Please copy out the entries below exactly, beginning with the line that contains "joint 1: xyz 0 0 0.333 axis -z" and ending with the line that contains "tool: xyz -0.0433", and include nothing outside that span.

Collection entries
• • • • •
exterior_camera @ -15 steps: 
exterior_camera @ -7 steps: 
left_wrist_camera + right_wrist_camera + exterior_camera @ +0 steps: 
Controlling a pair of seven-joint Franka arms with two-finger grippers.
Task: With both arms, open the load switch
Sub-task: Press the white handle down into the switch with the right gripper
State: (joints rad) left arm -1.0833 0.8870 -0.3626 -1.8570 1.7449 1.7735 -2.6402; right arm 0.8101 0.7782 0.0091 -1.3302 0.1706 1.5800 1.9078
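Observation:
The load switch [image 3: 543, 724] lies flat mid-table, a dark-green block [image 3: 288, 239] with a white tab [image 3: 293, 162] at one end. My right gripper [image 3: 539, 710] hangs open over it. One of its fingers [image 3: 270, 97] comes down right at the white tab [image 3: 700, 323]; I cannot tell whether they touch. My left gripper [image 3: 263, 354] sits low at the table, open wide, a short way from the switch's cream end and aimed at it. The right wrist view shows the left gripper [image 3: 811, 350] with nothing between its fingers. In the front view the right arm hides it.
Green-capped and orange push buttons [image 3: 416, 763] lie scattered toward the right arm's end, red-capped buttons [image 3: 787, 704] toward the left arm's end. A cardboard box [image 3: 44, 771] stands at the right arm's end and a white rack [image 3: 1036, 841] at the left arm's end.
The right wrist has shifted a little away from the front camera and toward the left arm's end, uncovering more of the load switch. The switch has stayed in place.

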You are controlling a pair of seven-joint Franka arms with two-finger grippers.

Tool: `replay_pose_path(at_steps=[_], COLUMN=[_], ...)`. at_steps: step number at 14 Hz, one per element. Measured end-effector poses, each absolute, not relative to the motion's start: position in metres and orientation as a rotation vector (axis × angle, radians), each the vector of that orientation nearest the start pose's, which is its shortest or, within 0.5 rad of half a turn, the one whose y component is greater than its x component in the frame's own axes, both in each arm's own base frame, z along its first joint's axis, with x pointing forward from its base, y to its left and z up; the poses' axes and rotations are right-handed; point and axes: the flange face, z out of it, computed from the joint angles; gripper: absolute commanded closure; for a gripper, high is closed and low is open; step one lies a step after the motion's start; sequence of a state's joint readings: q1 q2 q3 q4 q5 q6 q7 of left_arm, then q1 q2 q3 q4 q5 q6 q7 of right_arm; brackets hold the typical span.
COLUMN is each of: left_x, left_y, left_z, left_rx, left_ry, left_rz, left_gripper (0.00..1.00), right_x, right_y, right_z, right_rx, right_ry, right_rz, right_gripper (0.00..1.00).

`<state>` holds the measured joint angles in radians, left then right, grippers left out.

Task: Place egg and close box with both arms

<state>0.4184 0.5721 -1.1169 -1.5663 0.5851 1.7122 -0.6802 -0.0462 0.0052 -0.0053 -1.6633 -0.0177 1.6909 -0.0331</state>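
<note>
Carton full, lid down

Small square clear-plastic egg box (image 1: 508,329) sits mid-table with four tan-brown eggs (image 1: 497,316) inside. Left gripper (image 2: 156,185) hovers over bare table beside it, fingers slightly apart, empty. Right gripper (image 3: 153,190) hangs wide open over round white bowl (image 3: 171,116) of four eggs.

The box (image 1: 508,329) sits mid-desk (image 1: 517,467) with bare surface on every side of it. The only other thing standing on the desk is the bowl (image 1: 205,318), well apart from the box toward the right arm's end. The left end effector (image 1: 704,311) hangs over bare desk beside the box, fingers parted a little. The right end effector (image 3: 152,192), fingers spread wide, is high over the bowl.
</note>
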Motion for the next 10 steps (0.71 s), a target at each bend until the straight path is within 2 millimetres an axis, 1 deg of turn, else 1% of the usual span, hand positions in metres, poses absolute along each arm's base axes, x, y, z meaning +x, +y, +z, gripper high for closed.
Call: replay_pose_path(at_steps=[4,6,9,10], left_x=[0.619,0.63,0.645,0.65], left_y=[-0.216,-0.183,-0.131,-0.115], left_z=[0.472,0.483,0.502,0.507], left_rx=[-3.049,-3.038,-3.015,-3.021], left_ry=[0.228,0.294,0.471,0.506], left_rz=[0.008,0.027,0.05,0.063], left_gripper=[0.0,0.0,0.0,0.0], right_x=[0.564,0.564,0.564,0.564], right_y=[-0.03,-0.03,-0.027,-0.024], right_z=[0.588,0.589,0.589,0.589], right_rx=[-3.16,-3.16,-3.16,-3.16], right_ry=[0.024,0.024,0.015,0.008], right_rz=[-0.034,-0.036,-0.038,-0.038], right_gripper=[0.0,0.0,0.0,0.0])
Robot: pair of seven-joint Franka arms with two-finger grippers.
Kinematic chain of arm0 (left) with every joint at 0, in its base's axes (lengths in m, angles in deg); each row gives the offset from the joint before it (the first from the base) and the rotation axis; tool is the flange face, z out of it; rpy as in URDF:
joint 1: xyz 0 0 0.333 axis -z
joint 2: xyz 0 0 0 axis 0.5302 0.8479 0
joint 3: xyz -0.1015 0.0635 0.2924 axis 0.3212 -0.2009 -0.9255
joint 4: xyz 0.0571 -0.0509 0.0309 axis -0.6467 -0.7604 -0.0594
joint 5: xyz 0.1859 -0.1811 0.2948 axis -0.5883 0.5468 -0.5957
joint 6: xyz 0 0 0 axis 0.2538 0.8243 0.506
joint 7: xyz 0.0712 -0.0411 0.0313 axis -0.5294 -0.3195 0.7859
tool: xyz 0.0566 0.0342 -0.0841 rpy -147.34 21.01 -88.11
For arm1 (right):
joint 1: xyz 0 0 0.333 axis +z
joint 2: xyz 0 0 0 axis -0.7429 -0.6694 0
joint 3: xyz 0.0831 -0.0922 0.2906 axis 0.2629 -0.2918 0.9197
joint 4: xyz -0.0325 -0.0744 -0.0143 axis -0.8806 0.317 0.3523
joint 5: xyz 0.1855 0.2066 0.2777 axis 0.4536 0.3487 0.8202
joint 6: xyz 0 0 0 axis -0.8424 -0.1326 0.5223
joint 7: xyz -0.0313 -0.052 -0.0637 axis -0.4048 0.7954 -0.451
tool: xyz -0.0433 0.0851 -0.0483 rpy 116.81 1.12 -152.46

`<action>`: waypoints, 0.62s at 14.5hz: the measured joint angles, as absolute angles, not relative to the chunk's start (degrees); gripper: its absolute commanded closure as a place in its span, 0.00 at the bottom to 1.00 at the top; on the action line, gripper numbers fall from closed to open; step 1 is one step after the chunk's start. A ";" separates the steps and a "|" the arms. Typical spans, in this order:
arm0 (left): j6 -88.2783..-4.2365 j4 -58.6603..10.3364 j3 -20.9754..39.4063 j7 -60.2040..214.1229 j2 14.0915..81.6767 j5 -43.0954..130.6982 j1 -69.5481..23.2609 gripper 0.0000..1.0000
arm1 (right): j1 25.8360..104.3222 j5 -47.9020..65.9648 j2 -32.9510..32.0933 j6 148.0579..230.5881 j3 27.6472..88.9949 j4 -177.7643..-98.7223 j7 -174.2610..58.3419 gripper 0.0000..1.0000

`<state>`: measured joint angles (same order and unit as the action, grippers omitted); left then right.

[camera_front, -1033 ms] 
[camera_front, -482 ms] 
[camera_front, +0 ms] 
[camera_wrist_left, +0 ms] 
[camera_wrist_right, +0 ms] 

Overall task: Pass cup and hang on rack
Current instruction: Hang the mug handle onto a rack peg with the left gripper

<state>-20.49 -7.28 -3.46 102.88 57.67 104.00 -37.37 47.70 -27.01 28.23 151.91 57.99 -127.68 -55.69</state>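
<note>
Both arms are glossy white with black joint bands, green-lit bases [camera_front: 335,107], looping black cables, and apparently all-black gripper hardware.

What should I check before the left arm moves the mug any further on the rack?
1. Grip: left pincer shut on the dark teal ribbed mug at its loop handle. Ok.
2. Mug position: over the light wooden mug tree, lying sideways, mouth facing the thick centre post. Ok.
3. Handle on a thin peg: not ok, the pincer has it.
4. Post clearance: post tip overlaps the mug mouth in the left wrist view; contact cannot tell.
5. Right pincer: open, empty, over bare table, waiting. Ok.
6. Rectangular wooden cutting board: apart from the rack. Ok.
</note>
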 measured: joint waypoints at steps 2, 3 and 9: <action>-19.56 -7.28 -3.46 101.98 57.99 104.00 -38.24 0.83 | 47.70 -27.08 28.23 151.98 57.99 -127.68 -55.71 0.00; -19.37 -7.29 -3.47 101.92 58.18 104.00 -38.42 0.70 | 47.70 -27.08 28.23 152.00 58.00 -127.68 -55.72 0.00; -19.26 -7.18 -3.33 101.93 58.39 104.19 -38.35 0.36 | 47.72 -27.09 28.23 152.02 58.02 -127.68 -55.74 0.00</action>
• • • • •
◆ Response for this exercise ◆
joint 1: xyz 0 0 0.333 axis -z
joint 2: xyz 0 0 0 axis 0.5302 0.8479 0
joint 3: xyz -0.1015 0.0635 0.2924 axis 0.3212 -0.2009 -0.9255
joint 4: xyz 0.0571 -0.0509 0.0309 axis -0.6467 -0.7604 -0.0594
joint 5: xyz 0.1859 -0.1811 0.2948 axis -0.5883 0.5468 -0.5957
joint 6: xyz 0 0 0 axis 0.2538 0.8243 0.506
joint 7: xyz 0.0712 -0.0411 0.0313 axis -0.5294 -0.3195 0.7859
tool: xyz 0.0566 0.0342 -0.0841 rpy -147.34 21.01 -88.11
For arm1 (right):
joint 1: xyz 0 0 0.333 axis +z
joint 2: xyz 0 0 0 axis -0.7429 -0.6694 0
joint 3: xyz 0.0831 -0.0922 0.2906 axis 0.2629 -0.2918 0.9197
joint 4: xyz -0.0325 -0.0744 -0.0143 axis -0.8806 0.317 0.3523
joint 5: xyz 0.1855 0.2066 0.2777 axis 0.4536 0.3487 0.8202
joint 6: xyz 0 0 0 axis -0.8424 -0.1326 0.5223
joint 7: xyz -0.0313 -0.052 -0.0637 axis -0.4048 0.7954 -0.451
tool: xyz -0.0433 0.0851 -0.0483 rpy 116.81 1.12 -152.46

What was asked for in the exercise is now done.